The Neuron (Nerve Cell): A Full Overview – Microscope Clarity

The Neuron (Nerve Cell): A Full Overview

The nerve cell, also called the neuron, is a specialized cell capable of transmitting electrical signals. Sensory inputs originating from the environment are transmitted through the length of the neuron and the spaces between them (synapse), thus facilitating communication between diverse parts of the body and its surroundings.

The cells that make up living things are complex, versatile systems, capable of diverse functions. Among these varied cell-types, nerve cells – the cells that make up the brain are considered the most proficient. 

The animal brain has been deemed the most complex machine on earth, capable of functions even a computer cannot replicate. The brain derives this ability from millions of nerve cells working together in unison to perform complex signaling functions.

Neurons form the fundamental building block of the nervous system, including the brain and the spinal cord.

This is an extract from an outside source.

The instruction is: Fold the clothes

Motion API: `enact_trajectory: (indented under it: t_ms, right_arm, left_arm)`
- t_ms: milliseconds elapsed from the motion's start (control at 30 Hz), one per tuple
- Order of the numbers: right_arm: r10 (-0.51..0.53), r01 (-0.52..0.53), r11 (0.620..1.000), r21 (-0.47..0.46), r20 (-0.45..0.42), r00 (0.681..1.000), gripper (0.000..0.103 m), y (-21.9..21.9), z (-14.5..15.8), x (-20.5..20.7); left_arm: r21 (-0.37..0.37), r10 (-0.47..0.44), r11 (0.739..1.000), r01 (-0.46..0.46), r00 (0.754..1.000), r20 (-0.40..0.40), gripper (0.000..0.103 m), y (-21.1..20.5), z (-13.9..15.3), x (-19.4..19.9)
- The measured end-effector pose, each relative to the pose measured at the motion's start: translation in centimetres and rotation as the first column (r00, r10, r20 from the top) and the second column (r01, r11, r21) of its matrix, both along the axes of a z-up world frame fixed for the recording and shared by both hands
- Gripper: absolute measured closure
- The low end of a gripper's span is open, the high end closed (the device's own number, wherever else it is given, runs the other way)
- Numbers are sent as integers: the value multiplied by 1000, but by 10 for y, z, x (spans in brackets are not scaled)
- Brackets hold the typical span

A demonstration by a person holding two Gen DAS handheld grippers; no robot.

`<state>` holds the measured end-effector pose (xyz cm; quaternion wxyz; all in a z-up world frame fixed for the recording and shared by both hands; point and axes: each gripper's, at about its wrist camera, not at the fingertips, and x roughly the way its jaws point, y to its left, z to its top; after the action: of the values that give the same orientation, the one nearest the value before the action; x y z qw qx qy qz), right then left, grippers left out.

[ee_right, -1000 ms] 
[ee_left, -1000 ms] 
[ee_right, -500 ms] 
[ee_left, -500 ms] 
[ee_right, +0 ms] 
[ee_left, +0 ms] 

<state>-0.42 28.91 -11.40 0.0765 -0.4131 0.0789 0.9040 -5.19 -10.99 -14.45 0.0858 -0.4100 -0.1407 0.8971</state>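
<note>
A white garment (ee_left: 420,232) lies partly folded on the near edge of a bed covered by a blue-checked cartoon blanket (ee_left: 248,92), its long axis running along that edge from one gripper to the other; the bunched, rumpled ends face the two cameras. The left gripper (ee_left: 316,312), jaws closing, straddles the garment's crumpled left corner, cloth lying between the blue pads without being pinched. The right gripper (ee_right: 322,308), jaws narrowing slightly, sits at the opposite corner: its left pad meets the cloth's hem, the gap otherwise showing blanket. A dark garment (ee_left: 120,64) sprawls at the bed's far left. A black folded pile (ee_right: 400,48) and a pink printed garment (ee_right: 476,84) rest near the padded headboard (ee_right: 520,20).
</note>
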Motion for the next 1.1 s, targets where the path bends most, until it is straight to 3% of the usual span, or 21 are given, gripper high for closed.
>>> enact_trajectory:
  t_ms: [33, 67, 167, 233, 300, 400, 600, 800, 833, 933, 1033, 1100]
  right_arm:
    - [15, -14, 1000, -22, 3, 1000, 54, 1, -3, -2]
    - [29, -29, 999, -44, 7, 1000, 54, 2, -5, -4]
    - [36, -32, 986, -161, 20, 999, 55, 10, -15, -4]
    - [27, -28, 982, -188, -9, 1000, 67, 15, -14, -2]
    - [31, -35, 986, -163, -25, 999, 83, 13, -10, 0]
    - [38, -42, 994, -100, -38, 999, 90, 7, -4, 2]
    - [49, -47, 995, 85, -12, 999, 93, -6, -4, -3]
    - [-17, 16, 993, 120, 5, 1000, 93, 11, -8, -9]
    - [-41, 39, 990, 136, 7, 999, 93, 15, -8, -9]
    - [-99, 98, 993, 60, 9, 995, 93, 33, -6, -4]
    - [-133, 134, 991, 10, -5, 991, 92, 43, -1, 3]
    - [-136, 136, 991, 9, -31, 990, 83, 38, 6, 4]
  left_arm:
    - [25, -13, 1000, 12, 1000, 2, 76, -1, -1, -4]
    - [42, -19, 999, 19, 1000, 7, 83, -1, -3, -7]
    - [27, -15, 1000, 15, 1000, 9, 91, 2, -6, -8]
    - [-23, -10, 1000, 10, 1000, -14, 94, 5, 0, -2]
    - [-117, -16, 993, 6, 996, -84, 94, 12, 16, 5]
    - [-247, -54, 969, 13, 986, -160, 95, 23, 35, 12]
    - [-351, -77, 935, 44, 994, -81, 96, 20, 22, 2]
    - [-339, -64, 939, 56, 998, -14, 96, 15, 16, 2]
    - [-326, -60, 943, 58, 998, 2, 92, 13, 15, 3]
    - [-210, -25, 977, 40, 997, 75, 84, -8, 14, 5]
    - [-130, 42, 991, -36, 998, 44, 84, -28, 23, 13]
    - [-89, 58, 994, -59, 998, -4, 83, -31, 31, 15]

Most members of the animal kingdom, except sponges and Trichoplax, contain some form of neuron. In more complex organisms, the nervous system can be categorized into distinct central and peripheral nervous systems.

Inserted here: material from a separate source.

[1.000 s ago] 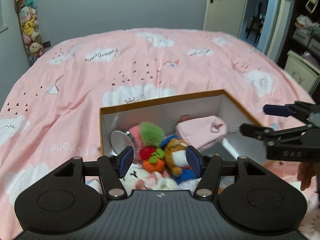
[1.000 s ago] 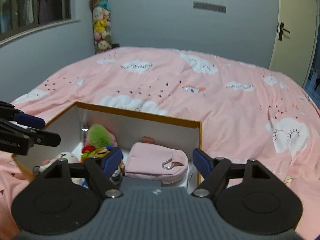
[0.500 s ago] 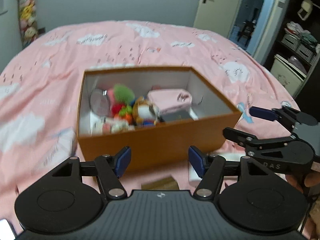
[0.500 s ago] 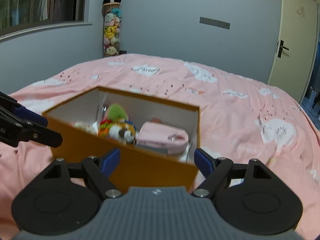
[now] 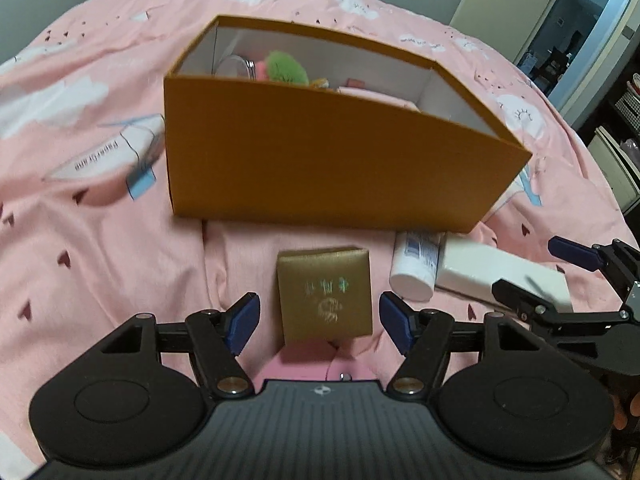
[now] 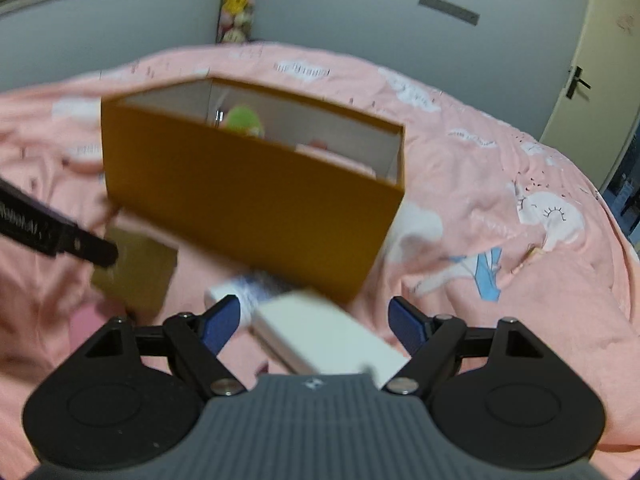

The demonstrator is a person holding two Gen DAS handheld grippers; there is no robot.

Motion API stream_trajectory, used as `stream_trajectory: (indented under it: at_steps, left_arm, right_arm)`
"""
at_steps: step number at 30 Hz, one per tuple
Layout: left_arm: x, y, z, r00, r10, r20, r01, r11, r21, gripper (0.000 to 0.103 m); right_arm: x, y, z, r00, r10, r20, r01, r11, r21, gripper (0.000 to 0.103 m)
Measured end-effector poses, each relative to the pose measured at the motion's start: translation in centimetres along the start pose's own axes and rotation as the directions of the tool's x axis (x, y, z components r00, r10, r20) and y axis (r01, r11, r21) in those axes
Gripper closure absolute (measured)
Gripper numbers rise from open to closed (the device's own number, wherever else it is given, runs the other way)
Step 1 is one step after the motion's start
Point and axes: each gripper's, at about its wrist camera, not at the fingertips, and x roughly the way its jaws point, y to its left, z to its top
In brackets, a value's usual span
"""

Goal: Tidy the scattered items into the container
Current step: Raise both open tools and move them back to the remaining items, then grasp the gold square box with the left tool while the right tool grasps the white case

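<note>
An orange cardboard box (image 5: 320, 168) stands on the pink bed; it holds a green plush (image 5: 286, 66), a round tin and a pink pouch. In front of it lie a gold pouch (image 5: 326, 294), a white tube (image 5: 416, 266) and a white box (image 5: 492, 272). My left gripper (image 5: 320, 318) is open with the gold pouch between its fingers. My right gripper (image 6: 314, 322) is open over the white box (image 6: 320, 332), with the tube (image 6: 252, 292) by its left finger. The orange box (image 6: 248, 196) and gold pouch (image 6: 136, 272) show there too.
A pink item (image 5: 312, 366) lies just under the left gripper. The pink cloud-print bedspread (image 5: 100, 240) spreads all around. A door (image 6: 592, 76) is at the right, plush toys hang on the far wall (image 6: 236, 4).
Both grippers have pulled back from above the box and dropped low in front of it. The gold pouch, tube and white box have come into view between the fingers.
</note>
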Motion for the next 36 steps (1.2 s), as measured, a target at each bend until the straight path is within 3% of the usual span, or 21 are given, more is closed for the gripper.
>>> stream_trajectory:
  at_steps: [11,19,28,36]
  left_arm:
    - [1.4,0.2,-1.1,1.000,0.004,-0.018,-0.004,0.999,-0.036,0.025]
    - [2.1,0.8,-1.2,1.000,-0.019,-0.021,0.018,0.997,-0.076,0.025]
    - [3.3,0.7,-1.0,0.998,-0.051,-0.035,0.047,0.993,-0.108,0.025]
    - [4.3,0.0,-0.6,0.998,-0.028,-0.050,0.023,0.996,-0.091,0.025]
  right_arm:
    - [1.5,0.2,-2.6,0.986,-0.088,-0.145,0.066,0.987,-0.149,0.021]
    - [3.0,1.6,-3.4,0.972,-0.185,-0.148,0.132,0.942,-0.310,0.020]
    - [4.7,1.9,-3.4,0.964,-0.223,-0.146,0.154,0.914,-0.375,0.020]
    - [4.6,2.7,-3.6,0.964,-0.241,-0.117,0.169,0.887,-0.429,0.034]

The number of neurons in an organism can vary widely between species. A typical human brain contains anywhere from 85 billion to 200 billion neurons. For comparison, the jellyfish (Hydra vulgaris) contains only about 5,600 neurons. The process by which neurons are generated from stem cells is called ‘Neurogenesis’.

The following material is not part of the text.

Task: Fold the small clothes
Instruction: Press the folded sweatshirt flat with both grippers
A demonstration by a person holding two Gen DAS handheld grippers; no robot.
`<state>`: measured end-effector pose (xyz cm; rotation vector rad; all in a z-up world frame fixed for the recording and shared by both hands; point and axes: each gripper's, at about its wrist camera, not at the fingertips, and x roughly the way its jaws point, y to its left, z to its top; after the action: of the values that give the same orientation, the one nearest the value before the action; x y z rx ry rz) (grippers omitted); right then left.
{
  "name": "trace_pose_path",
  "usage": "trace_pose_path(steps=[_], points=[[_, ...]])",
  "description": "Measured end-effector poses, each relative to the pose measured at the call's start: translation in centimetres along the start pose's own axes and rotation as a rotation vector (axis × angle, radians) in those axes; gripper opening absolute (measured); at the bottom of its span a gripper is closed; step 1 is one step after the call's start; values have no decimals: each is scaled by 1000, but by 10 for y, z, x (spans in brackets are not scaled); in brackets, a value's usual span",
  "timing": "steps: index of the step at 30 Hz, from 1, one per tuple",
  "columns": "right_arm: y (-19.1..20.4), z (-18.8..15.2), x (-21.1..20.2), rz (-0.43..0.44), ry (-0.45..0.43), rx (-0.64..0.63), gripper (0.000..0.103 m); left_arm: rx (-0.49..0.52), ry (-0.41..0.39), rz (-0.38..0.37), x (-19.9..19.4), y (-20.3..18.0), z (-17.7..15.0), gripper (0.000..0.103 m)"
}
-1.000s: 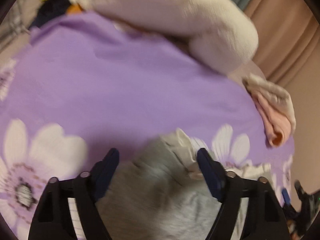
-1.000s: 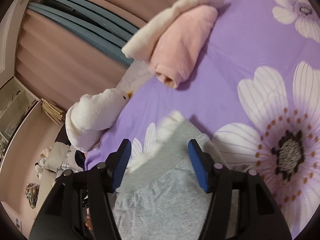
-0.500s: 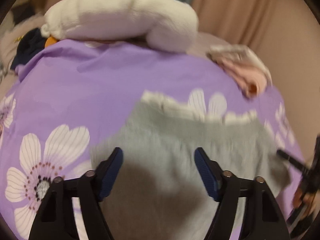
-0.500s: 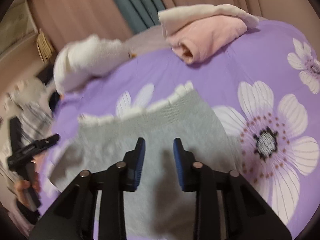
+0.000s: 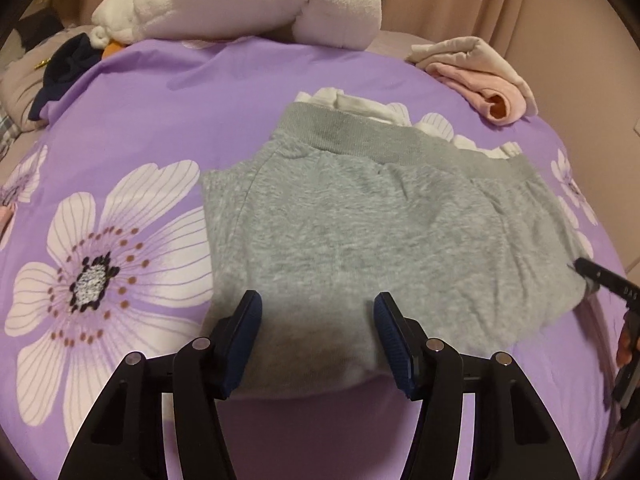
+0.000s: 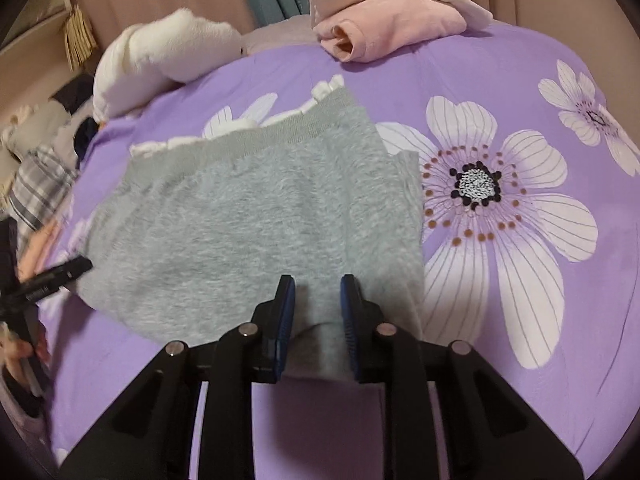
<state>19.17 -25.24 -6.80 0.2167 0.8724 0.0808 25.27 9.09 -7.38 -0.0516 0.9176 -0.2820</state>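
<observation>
The gray shorts (image 5: 384, 236) lie flat on the purple flower sheet (image 5: 160, 120), with the stretchy waistband at the far side. They look soft and fuzzy. A white frilly edge (image 5: 348, 102) peeks out behind the waistband.

My left gripper (image 5: 318, 340) has its blue pads wide apart over the near edge of the shorts, and I hold nothing with it. My right gripper (image 6: 318, 320) is over the near right corner of the shorts. Its pads are close together with a narrow gap and gray cloth showing in it. I cannot tell if it pinches the cloth.

Farther back, a folded pink and cream cloth (image 6: 384, 28) sits on the sheet. A big fluffy white plush toy (image 5: 240, 0) lies at the far edge.
</observation>
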Motion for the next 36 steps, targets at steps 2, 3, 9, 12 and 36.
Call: trace_pose_path(steps=[2,3,9,12,36], points=[[4,6,-7,-3,-30,-12,29,-4,-11,-7,-5,-1,0,59],[6,14,-9,5,-55,-13,32,-11,-15,-15,-6,0,0,59],[21,83,31,65,-79,29,32,-52,-20,-95,-3,-6,31,59],[12,115,70,67,-13,133,32,-21,-32,-78,5,-13,53,59],[9,44,18,25,-62,7,29,7,7,76,66,-36,102,59]])
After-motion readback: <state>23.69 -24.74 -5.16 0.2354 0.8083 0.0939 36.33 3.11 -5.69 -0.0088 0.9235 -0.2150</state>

Neural stem cells divide rapidly before fully differentiating to form neurons which can no longer divide. In most animals, neurons are only generated during brain development in the embryo and during childhood. As the animal reaches adulthood, neurogenesis largely comes to a halt.

More recent studies confirm the presence of neurogenesis in the adult brain, but only very specific neurons in the hippocampus and olfactory lobe are capable of dividing. However, this remains a largely contentious issue among scientists.

DID YOU KNOW?

The roundworm (Caenorhabditis elegans) is the only organism whose entire nervous system consisting of 302 neurons and 7000 synapses has been mapped from start to finish.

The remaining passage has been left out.